Analyse des situations.

Après analyse de mes actes et de mes gestes dans ces deux situations, j’ai pu m’apercevoir
qu’en réalité elles étaient complémentaires et indissociables. Il me semblait donc nécessaire
de relater ces deux expériences car seule leur association permet de comprendre le
cheminement qui s’est inscrit dans ma pratique soignante.
Ma posture de recul et d’observation silencieuse ont effacé ma présence dans la première
situation, ce qui a conduit à une relation duale. Position qui, a posteriori, m’a bien arrangée
car je pense qu’inconsciemment, c’était le but recherché.
Beaucoup de sentiments m’ont envahie et j’ai été totalement déstabilisée par l’afflux de
questions qui se sont bousculées dans ma tête : « Comment peut-on mener à bien une relation
aidante dans ce soin, car avant d’être des soignantes nous sommes avant tout des femmes ? »,
« Pourquoi ce soin me met-il tant mal à l’aise ? »
Quand l’infirmière a enlevé le pansement, il était important pour moi de ne pas laisser paraître
le malaise que je ressentais. Je devais essayer de tout contrôler en m’obligeant à maîtriser mes
réactions, mon regard, mon faciès.
Encore aujourd’hui les mots sont difficiles à trouver pour évoquer ces sentiments… Pour moi,
en tant

qu’étudiante infirmière de première année, mes représentations du soignant

m’interdisaient de pouvoir ressentir de tels sentiments lors d’un soin : « comment puis-je être
soignante si j’implique trop d’affects et de ressentis dans un soin ? »
Déstabilisée, mes sentiments me faisaient peur… Une certaine pudeur s’installa. J’étais
partagée entre le fait d’en parler à l’infirmière ou me taire et garder cela pour moi.
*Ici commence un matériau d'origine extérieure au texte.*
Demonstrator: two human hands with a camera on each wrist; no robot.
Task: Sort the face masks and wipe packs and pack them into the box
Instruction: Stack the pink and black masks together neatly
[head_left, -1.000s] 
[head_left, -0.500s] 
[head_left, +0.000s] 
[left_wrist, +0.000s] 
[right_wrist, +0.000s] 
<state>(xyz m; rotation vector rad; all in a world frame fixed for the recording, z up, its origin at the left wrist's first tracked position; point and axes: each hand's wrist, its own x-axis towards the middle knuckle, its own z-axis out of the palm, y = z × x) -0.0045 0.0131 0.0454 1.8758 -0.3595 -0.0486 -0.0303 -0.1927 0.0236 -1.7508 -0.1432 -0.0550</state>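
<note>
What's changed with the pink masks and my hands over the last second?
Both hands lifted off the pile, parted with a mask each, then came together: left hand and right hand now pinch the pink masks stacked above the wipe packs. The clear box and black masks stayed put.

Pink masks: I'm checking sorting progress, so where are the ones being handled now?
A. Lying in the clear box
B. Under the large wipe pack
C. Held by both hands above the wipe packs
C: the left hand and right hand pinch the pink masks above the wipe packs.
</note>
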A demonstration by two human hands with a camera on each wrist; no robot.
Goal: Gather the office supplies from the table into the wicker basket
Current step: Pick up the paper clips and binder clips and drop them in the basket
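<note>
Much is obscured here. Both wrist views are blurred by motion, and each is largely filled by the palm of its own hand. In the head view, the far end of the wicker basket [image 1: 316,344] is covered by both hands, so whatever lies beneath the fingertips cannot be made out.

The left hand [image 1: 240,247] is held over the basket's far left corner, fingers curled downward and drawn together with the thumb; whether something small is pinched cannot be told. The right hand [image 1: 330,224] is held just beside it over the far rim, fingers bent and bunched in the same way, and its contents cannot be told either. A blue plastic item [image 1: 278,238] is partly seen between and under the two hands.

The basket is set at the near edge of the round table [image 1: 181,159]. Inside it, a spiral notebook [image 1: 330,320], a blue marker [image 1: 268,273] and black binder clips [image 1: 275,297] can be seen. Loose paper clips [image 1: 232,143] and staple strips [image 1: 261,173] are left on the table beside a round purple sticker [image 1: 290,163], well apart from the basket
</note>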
J’attendais
le « bon moment » pour pouvoir me lancer et me dévoiler. Hélas, je n’ai pas su le trouver.
Dans un certain sens, qu’elle ne l’ait pas constaté me soulageait peut-être, car au fond j’avais
honte… Honte de me dire : « Kelly, tu n’as pas été à la hauteur dans ce soin ! », honte de me
dire que j’étais peut-être une mauvaise élève en ne sachant pas mettre mes émotions de côté,
et peur que l’infirmière le pense. Cela faisait écho à mes représentations. Comme si les
émotions et sentiments pouvaient interférer dans la réalisation du soin et donc de la qualité de
celui-ci. L’image que l’on se crée en début de formation de la « soignante idéale » évolue
pendant le cursus et à cette époque, la notion de distance thérapeutique était encore floue.